### WORK REQUEST
Below is a listing. Write out exactly its lines between the one holding "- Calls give" and the one holding "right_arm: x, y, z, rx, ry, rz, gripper", inclusive.

### RECORDS SHOWN
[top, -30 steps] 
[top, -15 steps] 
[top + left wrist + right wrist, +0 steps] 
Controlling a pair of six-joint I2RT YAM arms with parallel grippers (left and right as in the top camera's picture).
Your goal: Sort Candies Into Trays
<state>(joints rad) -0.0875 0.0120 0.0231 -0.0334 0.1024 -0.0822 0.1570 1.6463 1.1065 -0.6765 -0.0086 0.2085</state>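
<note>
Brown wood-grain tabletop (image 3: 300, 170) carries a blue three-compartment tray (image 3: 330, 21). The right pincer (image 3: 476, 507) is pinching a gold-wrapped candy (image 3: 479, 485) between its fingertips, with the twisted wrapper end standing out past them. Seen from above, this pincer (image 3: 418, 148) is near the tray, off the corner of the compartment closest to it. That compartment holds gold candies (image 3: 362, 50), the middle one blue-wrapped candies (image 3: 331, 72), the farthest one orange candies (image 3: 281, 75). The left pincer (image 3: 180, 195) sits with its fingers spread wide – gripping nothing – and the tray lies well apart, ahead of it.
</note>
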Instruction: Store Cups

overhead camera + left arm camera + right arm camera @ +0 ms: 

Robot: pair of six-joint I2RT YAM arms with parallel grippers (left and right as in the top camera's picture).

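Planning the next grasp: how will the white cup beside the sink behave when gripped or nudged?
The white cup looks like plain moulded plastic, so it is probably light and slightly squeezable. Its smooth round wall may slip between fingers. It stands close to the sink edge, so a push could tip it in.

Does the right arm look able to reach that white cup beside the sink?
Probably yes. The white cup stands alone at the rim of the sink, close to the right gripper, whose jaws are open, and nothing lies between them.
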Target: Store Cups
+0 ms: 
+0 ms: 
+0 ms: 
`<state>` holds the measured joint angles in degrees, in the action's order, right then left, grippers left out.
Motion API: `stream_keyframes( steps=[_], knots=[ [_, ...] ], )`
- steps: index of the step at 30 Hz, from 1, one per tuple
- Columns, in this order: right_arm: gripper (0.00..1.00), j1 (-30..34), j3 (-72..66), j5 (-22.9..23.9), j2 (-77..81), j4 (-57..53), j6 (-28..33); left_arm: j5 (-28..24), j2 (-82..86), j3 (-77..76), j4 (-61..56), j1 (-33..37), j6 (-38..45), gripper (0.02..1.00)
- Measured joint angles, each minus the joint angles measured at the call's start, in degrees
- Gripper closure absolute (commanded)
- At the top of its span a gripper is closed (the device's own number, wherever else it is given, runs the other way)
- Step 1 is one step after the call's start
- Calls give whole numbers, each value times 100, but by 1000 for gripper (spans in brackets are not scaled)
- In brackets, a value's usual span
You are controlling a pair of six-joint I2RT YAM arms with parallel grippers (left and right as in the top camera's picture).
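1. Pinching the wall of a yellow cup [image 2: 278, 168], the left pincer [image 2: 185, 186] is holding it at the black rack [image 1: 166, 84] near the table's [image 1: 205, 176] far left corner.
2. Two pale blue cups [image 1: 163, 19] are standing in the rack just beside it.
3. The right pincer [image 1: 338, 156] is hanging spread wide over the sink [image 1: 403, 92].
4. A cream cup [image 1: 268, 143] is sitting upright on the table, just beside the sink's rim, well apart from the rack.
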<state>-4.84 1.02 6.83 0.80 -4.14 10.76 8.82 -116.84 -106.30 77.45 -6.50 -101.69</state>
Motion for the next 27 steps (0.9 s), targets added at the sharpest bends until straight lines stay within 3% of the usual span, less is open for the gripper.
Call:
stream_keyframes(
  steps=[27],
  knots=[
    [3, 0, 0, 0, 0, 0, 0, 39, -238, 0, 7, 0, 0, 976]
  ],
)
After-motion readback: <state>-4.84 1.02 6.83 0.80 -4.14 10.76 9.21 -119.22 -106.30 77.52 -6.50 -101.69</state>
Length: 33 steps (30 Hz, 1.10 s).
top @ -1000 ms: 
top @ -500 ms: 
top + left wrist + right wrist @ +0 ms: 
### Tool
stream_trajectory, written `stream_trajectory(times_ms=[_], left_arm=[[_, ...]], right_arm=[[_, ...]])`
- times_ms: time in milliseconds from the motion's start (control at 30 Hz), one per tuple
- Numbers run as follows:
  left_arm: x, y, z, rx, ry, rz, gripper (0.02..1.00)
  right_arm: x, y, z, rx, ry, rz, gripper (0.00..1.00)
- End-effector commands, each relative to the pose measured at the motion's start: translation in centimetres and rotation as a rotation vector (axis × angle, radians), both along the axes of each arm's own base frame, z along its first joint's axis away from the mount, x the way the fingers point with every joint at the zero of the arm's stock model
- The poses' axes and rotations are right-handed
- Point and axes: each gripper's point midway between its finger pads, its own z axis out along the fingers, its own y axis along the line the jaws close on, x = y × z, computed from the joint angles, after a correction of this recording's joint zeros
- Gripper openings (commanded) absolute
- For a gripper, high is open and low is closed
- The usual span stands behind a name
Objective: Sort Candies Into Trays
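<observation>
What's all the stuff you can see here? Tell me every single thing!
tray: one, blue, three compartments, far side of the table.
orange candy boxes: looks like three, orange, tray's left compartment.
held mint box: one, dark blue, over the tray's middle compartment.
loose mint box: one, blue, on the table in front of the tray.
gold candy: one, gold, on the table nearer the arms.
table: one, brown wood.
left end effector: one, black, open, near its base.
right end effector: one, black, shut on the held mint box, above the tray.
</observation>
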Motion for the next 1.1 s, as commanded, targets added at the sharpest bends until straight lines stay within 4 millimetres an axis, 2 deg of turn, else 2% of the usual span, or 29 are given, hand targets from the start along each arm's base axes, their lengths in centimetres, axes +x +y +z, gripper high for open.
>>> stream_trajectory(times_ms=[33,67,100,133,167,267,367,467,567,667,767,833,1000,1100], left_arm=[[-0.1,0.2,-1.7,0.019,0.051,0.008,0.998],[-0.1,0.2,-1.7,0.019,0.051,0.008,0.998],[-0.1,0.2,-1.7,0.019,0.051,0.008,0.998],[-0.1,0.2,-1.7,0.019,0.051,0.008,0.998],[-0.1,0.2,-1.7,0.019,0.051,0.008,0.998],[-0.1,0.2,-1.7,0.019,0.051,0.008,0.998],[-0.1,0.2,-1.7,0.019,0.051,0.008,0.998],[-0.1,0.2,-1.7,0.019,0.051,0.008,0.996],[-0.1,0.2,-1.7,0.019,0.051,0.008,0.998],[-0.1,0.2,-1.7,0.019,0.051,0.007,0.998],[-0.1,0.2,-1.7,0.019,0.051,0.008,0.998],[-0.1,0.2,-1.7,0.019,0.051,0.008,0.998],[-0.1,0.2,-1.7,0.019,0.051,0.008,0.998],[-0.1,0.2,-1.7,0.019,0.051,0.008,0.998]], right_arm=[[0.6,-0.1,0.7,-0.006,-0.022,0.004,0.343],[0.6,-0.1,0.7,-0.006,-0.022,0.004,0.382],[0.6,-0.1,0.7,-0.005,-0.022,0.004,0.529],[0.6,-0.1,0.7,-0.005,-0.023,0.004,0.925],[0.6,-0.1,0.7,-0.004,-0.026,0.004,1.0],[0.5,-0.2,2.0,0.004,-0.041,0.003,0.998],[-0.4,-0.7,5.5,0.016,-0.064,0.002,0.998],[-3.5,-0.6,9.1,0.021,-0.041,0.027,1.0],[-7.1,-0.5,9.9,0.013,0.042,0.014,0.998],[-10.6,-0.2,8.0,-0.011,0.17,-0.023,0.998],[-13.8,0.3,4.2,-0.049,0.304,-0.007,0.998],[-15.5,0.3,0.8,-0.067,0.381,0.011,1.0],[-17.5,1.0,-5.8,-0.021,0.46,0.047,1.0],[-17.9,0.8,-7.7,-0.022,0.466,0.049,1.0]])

### YOUR SOLUTION
- Calls give whole numbers, each value times 100, but by 1000 for gripper (spans in brackets are not scaled)
- In brackets, a value's usual span
You are controlling a pair of six-joint I2RT YAM arms with parallel grippers (left and right as in the top camera's picture).
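1. Pinching the wall of a yellow cup [image 2: 278, 168], the left pincer [image 2: 185, 186] is holding it at the black rack [image 1: 166, 84] near the table's [image 1: 205, 176] far left corner.
2. Two pale blue cups [image 1: 163, 19] are standing in the rack just beside it.
3. The right pincer [image 1: 338, 156] is hanging spread wide over the sink [image 1: 403, 92].
4. A cream cup [image 1: 268, 143] is sitting upright on the table, just beside the sink's rim, well apart from the rack.
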<state>-4.84 1.02 6.83 0.80 -4.14 10.76 8.82 -116.84 -106.30 77.45 -6.50 -101.69</state>
Motion for the next 27 steps (0.9 s), targets added at the sharpest bends until straight lines stay within 3% of the usual span, less is open for the gripper.
Call:
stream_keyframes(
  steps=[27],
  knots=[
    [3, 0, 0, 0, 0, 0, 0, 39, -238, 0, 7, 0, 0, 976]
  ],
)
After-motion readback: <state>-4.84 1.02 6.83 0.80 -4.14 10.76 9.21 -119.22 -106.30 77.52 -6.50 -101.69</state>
Length: 33 steps (30 Hz, 1.10 s).
top @ -1000 ms: 
top @ -500 ms: 
top + left wrist + right wrist @ +0 ms: 
### Tool
stream_trajectory, written `stream_trajectory(times_ms=[_], left_arm=[[_, ...]], right_arm=[[_, ...]])`
- times_ms: time in milliseconds from the motion's start (control at 30 Hz), one per tuple
- Numbers run as follows:
  left_arm: x, y, z, rx, ry, rz, gripper (0.02..1.00)
  right_arm: x, y, z, rx, ry, rz, gripper (0.00..1.00)

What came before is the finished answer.